* Task goal:
Among the entries below, copy every line that carries the word "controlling".

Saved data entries
+ + + + + + +

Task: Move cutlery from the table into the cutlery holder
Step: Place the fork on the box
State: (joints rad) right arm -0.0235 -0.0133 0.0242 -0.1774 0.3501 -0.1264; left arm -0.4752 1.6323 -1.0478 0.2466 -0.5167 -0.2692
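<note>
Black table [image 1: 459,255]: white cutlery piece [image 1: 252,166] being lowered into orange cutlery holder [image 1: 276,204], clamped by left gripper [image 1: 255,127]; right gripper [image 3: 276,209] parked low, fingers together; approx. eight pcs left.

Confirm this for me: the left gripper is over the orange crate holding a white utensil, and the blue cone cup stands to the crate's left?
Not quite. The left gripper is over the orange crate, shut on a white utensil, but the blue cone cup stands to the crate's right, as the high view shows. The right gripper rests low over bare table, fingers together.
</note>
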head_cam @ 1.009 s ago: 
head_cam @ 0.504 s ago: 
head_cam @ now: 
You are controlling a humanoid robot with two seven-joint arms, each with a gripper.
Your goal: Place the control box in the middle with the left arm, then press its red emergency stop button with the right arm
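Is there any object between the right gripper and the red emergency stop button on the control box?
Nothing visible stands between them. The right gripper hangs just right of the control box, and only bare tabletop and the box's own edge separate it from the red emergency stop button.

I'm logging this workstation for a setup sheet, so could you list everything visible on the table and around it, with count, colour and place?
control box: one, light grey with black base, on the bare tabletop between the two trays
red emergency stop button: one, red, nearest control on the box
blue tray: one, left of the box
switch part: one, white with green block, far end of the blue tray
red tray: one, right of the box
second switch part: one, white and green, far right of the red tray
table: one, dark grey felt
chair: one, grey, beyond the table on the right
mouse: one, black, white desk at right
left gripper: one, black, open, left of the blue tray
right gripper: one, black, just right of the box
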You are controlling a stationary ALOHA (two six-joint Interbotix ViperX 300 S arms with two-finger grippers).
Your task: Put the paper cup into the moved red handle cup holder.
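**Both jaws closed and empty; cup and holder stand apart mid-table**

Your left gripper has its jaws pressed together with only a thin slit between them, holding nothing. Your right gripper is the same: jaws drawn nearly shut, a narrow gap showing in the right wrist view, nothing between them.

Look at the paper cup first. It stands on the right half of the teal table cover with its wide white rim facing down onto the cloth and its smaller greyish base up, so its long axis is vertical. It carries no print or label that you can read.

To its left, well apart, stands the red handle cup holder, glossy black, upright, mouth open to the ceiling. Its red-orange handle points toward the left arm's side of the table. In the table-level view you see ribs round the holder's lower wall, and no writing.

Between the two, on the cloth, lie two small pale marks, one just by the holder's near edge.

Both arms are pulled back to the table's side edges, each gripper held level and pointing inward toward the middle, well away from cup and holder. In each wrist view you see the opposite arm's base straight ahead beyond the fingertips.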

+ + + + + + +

* Output for this exercise:
You are controlling a humanoid robot with two seven-joint arms, each with a gripper.
You are controlling a stationary ALOHA (two six-joint Interbotix ViperX 300 S arms with two-finger grippers).

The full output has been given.